The active prosthetic leg and controller exhibited behavior that was considerably similar to that of a normal gait. The PD controller implemented a knee motion similar to normal walking. The experimental result of control based on the position data showed the feasibility of the level and stair walking of the active prosthetic leg using the PD controller. Additionally, it allowed the framework of the walking test to mimic the motion of a normal individual.

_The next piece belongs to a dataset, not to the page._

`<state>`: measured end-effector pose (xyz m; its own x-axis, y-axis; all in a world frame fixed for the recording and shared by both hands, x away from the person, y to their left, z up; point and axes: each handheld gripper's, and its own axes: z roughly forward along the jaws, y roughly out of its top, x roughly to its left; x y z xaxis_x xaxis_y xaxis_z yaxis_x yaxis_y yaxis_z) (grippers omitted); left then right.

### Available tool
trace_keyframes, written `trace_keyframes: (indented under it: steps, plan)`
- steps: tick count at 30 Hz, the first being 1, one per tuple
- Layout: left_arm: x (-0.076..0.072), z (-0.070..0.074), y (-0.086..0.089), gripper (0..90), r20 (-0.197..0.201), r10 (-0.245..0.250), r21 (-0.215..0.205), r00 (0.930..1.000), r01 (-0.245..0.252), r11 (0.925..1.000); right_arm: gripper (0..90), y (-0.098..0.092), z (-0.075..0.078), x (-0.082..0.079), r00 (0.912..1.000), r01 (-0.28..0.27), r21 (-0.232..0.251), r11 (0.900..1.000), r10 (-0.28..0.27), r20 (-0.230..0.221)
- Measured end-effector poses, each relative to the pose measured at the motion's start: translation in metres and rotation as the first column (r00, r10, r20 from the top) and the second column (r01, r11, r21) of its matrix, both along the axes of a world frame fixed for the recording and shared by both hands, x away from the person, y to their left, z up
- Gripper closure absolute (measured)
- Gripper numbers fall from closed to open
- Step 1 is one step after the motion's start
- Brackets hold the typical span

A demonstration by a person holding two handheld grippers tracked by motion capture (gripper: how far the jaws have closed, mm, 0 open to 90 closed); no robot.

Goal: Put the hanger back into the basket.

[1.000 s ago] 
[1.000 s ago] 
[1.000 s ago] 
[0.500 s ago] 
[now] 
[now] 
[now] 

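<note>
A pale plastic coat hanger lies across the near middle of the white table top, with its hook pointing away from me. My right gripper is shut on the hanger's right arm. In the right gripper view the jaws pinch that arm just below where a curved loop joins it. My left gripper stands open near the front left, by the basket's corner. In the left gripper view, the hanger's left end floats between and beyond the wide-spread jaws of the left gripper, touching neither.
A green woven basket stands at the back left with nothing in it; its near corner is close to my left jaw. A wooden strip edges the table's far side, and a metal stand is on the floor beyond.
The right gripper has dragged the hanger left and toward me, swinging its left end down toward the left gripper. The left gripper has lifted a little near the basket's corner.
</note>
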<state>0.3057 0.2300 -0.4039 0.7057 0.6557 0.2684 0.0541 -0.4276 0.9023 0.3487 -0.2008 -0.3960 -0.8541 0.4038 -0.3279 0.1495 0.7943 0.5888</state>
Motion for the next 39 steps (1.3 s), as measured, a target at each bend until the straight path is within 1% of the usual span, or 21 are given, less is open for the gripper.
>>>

Finally, the developed prosthetic leg was controlled by a PD controller that generated human-like walking motion, and the resulting joint kinematics were compared with a captured human gait to verify the control performance. It is expected that the study results with respect to the active transfemoral prosthetic leg will help in the rehabilitation of amputees. Furthermore, this study can be applied to the area of biped robots that imitate the human motion.

5. Conclusions

In this study, an active transfemoral prosthetic leg was optimally designed and controlled with a PD controller. The weight of the prosthetic leg is an important factor in the design because it is related to user fatigue. An optimization process was used for foot and lower-limb structures to obtain optimal shapes and reduce the weight. Topology and shape optimization were implemented in the design. As a result, the shape of a prosthetic leg was developed without exceeding the dimensions of the human body. The optimized foot structure was produced through 3D printing to reflect the optimization result as much as possible. Finally, an optimized structure for stair walking was designed while maintaining robustness. A PD controller based on position control was used to control the developed prosthetic leg. The actual motion of the prosthetic knee joint exhibited a tendency similar to the desired motion. It is expected that the results of this study will aid in the rehabilitation of amputees by developing optimal active transfemoral prosthetic legs. Furthermore, the findings of this study can be applied to the area of biped robots wherein human motion is imitated.

Data Availability

The experimental and simulation data used in this study are included within the paper.

Conflicts of Interest

The authors declare no conflict of interest.

Acknowledgments

This work was supported by the Incheon National University (International Cooperative) research grant in 2019.